Ambush marketing is a market strategy also known as coat tail marketing or predatory ambushing used by companies to promote their products and advertise them in the best possible manner. It is a concept where a particular brand owner tries to associate itself with a particular event without paying sponsorship fees. Basically, through ambush marketing, a company can take advantage of the popularity of a particular event. It becomes a huge obstacle for those who are official sponsors of the event. Whether ambush marketing can be called opportunistic commercial exploitation or trademark infringement is a stone left unturned. Due to cut-throat competition, an ambusher can easily establish its reputation without bearing the financial aspects of sponsorship. Ambush marketing has become a threat to the integrity and authenticity of the event and the company’s advertising fortune is at jeopardy.
One of the early incidents of ambush marketing was during 1992 Winter Olympics, when the audience witnessed a tussle between VISA and Master Card “AmEx”. Visa had paid $ 20 million for sponsorship and was the official sponsor of ’92 Winter Games. Visa promoted itself by running advertisements with a tagline saying“the Olympics don’t take American Express” and that technically, it was the true ticket to games of the event. AmEx soon comes up with an advertisement with the tagline “When you go to Spain you’ll need a passport – you don’t need a Visa”. Therefore, Visa accused American Express for “parasite marketing”.
It was held in the famous case of NHL v. Pepsi Cola, Canada, a very popular strategy used by Pepsi was by giving a disclaimer that the company is not the official sponsor helped Pepsi escape from the liability and rather wriggled out an allegation of trademark infringement against NHL. NHL signed an agreement with Coca Cola to be the official drink throughout the tournament. Pepsi Cola comes up with the advertisement that reflected that Pepsi was the official sponsor. In response, Pepsi argued that it was legitimate advertising and promotional campaign.
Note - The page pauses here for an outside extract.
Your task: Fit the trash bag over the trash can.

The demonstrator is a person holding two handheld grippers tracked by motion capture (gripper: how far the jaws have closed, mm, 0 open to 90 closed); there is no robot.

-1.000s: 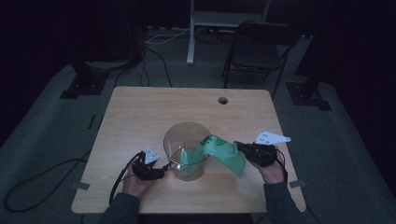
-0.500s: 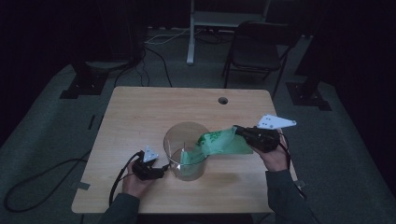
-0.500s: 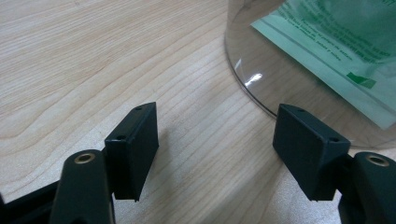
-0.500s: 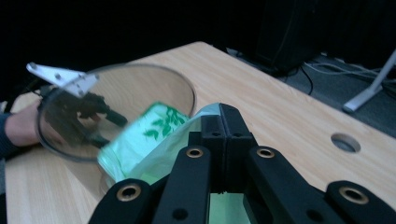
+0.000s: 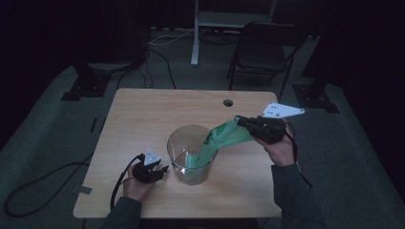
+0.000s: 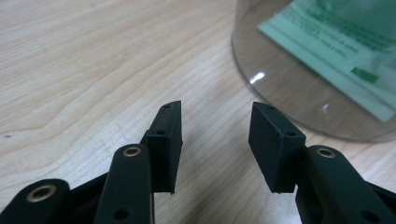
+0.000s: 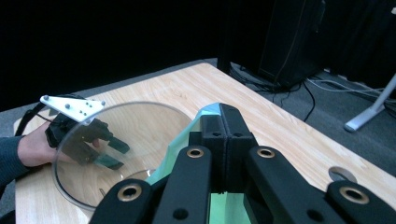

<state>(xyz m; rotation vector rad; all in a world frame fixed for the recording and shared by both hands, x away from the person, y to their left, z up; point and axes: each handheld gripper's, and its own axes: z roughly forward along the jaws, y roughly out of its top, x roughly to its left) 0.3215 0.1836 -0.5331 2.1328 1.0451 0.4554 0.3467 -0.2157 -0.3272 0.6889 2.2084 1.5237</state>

In India, the Delhi High Court refused to recognize “Ambush Marketing” as intellectual property infringement when the ICC brought a suit against Britannia during the World Cup. In the case of ICC Developmental International Ltd. v. Arvee, the dispute was regarding a contest organized by Arvee to win tickets to World Cup for which ICC has registered itself to publicize the event. The Court held that it was not a misuse of any event and also denied to recognize “Ambush Marketing”. Recently, ambush marketing during the Rio Olympics, 2016 was observed. A telco giant “Telstra” decides to associate itself with the Rio Olympics, 2016 to compete with its rival “Optus” who was the official sponsor of the event. The Australian Olympic Committee wanted to protect the official sponsors and took legal action against Telstra in the Federal Court.
Ambush marketing is a questionable practice. Brand owners believe that if they ambush the market it is one of the honest ways to draw the attention of the consumers. But in reality, if the ambushers are allowed to continue, it highly demotivates official sponsors and discourages them. Therefore, ambush marketing cannot be simply termed as a market strategy altogether if it violates the rights of the official sponsors. Hence, strict legislation is much needed.